In another developmental lawsuit, a judge on December 21 dismissed a lawsuit which challenged the Borough Zoning Commission’s (BZC) February 2017 approval of Rochambeau Woods, a controversial proposed 29-unit condominium complex. The project’s 29 dwellings would be located in 29 individual buildings at the 29-acre site comprised of 41, 43, 45, and 47 Mount Pleasant Road, near Taunton Lake. The court decision would allow the complex to be built.

Resident Dr Robert Grossman, who owns property abutting the site, had challenged that development approval in state Superior Court in Danbury. It was not immediately clear if Dr Grossman will continue his legal challenges against the project.
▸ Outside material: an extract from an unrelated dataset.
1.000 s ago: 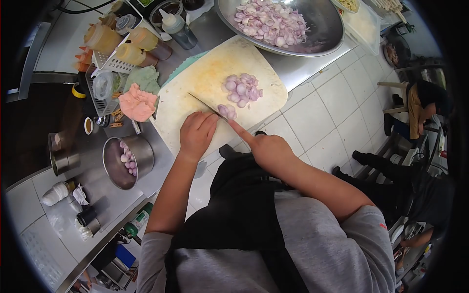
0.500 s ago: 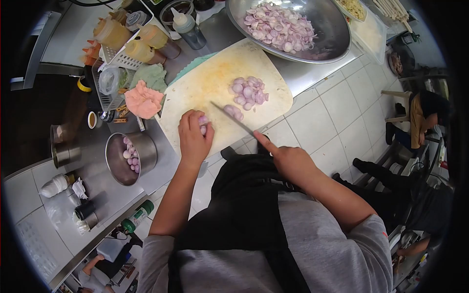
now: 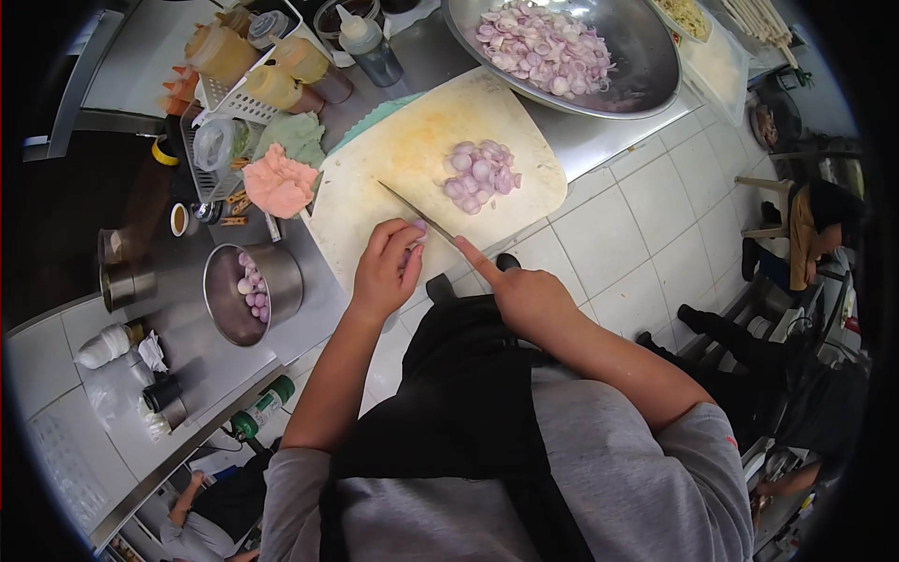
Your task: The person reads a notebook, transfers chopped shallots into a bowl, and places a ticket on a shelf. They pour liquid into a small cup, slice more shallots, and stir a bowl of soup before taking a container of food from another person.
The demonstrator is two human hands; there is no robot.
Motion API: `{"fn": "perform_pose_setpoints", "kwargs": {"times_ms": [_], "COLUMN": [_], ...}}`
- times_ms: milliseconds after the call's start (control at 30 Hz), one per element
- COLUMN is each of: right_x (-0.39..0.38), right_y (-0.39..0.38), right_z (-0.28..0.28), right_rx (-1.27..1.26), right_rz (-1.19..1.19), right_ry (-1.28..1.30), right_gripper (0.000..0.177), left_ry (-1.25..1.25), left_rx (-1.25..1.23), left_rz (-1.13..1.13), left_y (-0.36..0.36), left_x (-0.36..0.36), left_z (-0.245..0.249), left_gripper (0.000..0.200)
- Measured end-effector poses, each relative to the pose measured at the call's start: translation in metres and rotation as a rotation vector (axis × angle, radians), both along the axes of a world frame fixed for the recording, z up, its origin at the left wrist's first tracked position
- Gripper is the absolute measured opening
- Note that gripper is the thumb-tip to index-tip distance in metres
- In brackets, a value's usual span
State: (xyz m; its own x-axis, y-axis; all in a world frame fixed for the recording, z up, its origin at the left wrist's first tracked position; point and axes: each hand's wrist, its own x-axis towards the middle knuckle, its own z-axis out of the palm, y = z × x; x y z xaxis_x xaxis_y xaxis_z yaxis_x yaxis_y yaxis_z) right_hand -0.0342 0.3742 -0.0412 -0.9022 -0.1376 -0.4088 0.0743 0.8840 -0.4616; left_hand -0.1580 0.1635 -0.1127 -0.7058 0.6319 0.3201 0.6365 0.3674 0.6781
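Observation:
My right hand (image 3: 524, 292) is closed round a knife, its index finger stretched along the top near the handle. The knife's blade (image 3: 412, 207) points up and left over the white cutting board (image 3: 375, 155). Beside the blade, my left hand (image 3: 389, 267) has its fingers curled round shallots (image 3: 419, 230) at the board's lower edge. A pile of sliced shallots (image 3: 480, 175) lies on the right part of the board, apart from both hands.
Sliced shallots fill part of a large steel bowl (image 3: 646, 80) beyond the board. A steel pot (image 3: 286, 281) with whole shallots stands at left. Near the board are pink (image 3: 279, 183) and green cloths (image 3: 296, 139) and sauce bottles (image 3: 372, 51). People work at right and lower left.
The knife and my right hand have moved left and slightly up, close to my left hand. My left hand has shifted slightly right. The small group of slices near the blade has joined the pile.

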Motion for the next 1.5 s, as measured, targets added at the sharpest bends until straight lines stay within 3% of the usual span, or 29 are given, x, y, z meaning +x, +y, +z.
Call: {"fn": "perform_pose_setpoints", "kwargs": {"times_ms": [133, 233, 433, 633, 833, 933, 1133, 1233, 1433, 1500], "right_x": [0.0, 0.004, 0.035, 0.017, 0.033, 0.022, 0.029, 0.023, 0.028, 0.026], "right_y": [-0.005, -0.01, -0.01, -0.032, -0.027, -0.034, -0.028, -0.035, -0.029, -0.032], "right_z": [-0.004, 0.001, 0.042, -0.01, 0.033, 0.0, 0.035, -0.002, 0.028, 0.003], "right_rx": [-0.006, 0.035, 0.189, 0.2, 0.147, 0.197, 0.201, 0.188, 0.201, 0.171], "right_rz": [-0.026, -0.044, -0.006, -0.115, -0.084, -0.118, -0.048, -0.094, -0.05, -0.087], "right_ry": [0.053, 0.07, -0.042, 0.189, -0.017, 0.083, -0.038, 0.118, 0.047, 0.061], "right_gripper": [0.098, 0.096, 0.091, 0.092, 0.091, 0.09, 0.089, 0.088, 0.088, 0.089], "left_ry": [-0.046, 0.054, 0.064, 0.174, 0.117, 0.13, 0.189, 0.156, 0.15, 0.195], "left_rx": [-0.021, -0.029, -0.072, -0.043, -0.064, -0.054, -0.05, -0.032, -0.06, -0.029], "left_rz": [0.04, -0.009, -0.014, -0.007, 0.003, -0.008, -0.002, 0.011, 0.028, -0.004], "left_y": [0.0, 0.0, 0.001, 0.005, 0.003, 0.003, 0.003, 0.002, 0.001, 0.001], "left_x": [0.001, -0.002, -0.001, -0.003, -0.001, -0.001, -0.003, -0.001, 0.0, -0.002], "left_z": [-0.005, -0.003, -0.004, -0.005, -0.005, -0.004, -0.007, -0.009, -0.01, -0.009], "left_gripper": [0.03, 0.029, 0.03, 0.029, 0.029, 0.028, 0.028, 0.027, 0.027, 0.027]}}
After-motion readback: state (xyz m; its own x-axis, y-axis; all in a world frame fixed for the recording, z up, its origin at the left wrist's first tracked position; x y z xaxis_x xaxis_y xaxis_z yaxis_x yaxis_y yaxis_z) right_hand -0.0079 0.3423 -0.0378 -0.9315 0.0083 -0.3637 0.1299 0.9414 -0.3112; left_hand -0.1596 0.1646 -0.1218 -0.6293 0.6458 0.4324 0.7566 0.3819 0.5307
The BZC and developer David French were defendants in the case.

Under the Rochambeau Woods plans, almost 70 percent of the site would remain as undeveloped open space land under the terms of the BZC’s Residential Open Space Development (ROSD) zoning regulations. That open space, which would be protected by an easement, would be available for use by the condo complex’s residents and their guests, but not the general public. (See related story.)